*Exercise aim*
Go through the listing below from the line containing "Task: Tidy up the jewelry" to its last line, retyping each line exactly and nothing else.

*Recorded information*
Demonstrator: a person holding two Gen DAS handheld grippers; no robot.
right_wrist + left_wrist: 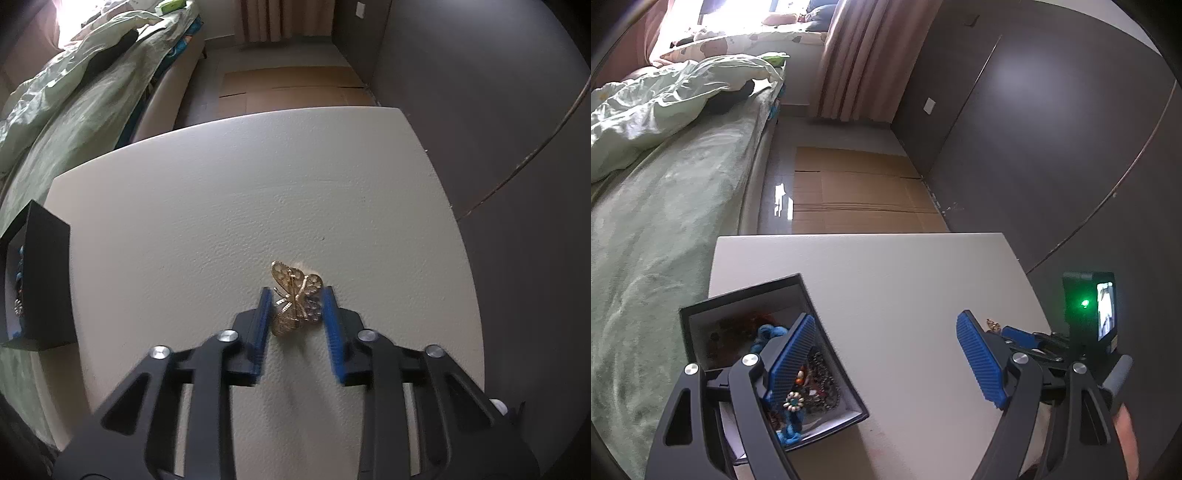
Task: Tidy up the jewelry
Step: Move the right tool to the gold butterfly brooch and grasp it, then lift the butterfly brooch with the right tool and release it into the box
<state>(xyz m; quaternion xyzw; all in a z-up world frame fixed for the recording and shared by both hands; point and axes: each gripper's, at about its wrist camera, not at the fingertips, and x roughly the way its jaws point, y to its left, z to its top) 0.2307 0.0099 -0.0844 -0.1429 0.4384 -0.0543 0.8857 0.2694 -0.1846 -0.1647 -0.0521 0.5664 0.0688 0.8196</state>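
Your right tool (pixel 293 295) has its pads nearly pinching the gold butterfly (pixel 295 299) on the table (pixel 184 221); your left tool (pixel 886 354) is spread; the box (pixel 44 277) waits at nine o'clock.

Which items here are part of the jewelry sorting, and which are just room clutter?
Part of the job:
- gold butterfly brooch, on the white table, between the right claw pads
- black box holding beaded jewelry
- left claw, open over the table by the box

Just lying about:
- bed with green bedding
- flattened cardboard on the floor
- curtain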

*Problem solution*
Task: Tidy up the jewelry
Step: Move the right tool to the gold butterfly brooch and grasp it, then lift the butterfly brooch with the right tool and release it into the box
<state>(xyz m; quaternion xyzw; all in a z-up world frame fixed for the recording and shared by both hands; point and axes: each gripper's, at about its wrist camera, not at the fingertips, and x roughly the way its jaws point, y to its left, z to its top) 0.2307 0.0099 -0.0844 -0.1429 0.4384 -0.0543 0.8857 0.2694 -0.1846 -0.1647 -0.0521 0.5664 0.0688 0.8196</state>
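Your right tool (pixel 293 295) has its pads nearly pinching the gold butterfly (pixel 295 299) on the table (pixel 184 221); your left tool (pixel 886 354) is spread; the box (pixel 44 277) waits at nine o'clock.

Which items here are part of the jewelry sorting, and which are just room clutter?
Part of the job:
- gold butterfly brooch, on the white table, between the right claw pads
- black box holding beaded jewelry
- left claw, open over the table by the box

Just lying about:
- bed with green bedding
- flattened cardboard on the floor
- curtain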

No more output is required for the exercise.